**Problem statement:** Within the material below, how many lines include the word "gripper"? Only the number should be given.

**Provided material:**
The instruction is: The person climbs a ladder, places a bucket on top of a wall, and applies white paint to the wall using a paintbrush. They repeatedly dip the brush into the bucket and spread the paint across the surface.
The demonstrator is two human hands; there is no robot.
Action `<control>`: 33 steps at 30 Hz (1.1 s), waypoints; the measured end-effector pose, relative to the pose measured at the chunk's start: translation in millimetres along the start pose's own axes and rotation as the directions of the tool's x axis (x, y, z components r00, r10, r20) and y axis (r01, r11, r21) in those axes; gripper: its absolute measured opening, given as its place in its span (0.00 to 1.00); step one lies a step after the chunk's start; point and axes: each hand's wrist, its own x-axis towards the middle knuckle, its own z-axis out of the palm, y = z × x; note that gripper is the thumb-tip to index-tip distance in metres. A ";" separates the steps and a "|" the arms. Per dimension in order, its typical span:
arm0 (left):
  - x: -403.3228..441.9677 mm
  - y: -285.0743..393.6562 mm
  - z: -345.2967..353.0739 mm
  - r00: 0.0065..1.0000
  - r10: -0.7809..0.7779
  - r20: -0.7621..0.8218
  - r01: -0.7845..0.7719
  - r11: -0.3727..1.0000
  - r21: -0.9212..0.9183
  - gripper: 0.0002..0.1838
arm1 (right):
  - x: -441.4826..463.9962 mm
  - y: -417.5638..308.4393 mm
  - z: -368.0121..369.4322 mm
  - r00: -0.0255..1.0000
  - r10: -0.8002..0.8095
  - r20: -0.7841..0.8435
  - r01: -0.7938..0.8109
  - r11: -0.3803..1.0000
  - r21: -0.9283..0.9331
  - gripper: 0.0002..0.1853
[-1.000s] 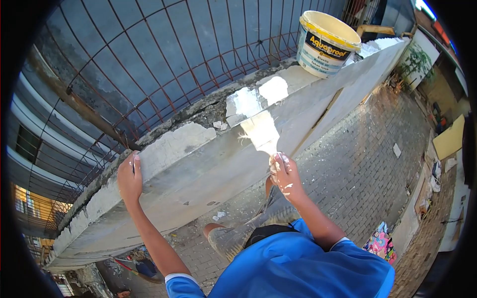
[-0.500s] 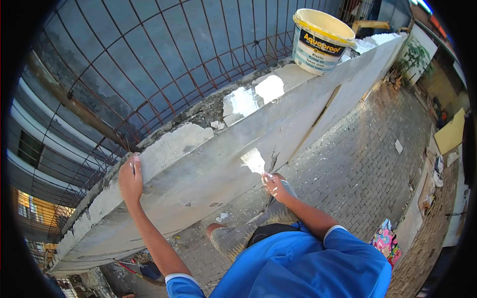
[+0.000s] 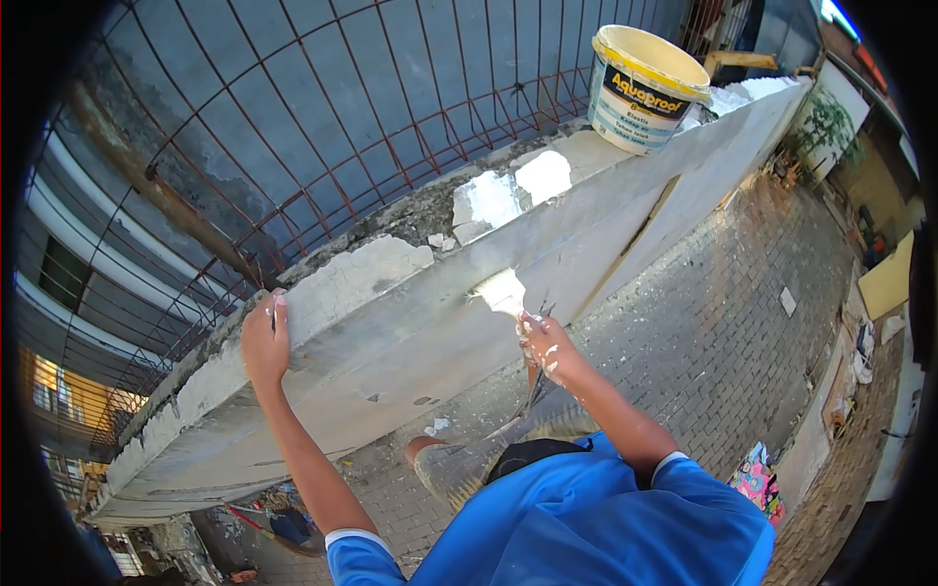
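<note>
A paintbrush (image 3: 501,293) with pale, paint-coated bristles is held by its handle in my right hand (image 3: 547,346), whose fingers are flecked with white. The brush is in front of the side face of the low wall (image 3: 401,317); whether its bristles touch the face I cannot tell. My left hand (image 3: 266,337) grips the wall's top edge at the left, with paint on its fingertips. Two wet white patches, a larger one (image 3: 489,200) and a smaller one (image 3: 543,176), lie on the wall top. A bucket (image 3: 640,105) with a yellow rim stands farther right on the wall top.
A rusty metal grille (image 3: 391,107) rises behind the wall. Loose plaster bits (image 3: 442,241) lie on the wall top. Below are paving (image 3: 703,283) and a colourful cloth (image 3: 757,481). A broom (image 3: 259,527) lies at the lower left.
The brush in my right hand has come down from the wall's top edge near the white patches to in front of the side face. My left hand stays on the edge.
</note>
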 end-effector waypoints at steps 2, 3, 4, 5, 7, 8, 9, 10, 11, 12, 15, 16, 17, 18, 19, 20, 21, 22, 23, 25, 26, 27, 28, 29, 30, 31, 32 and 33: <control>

**Answer below:** 3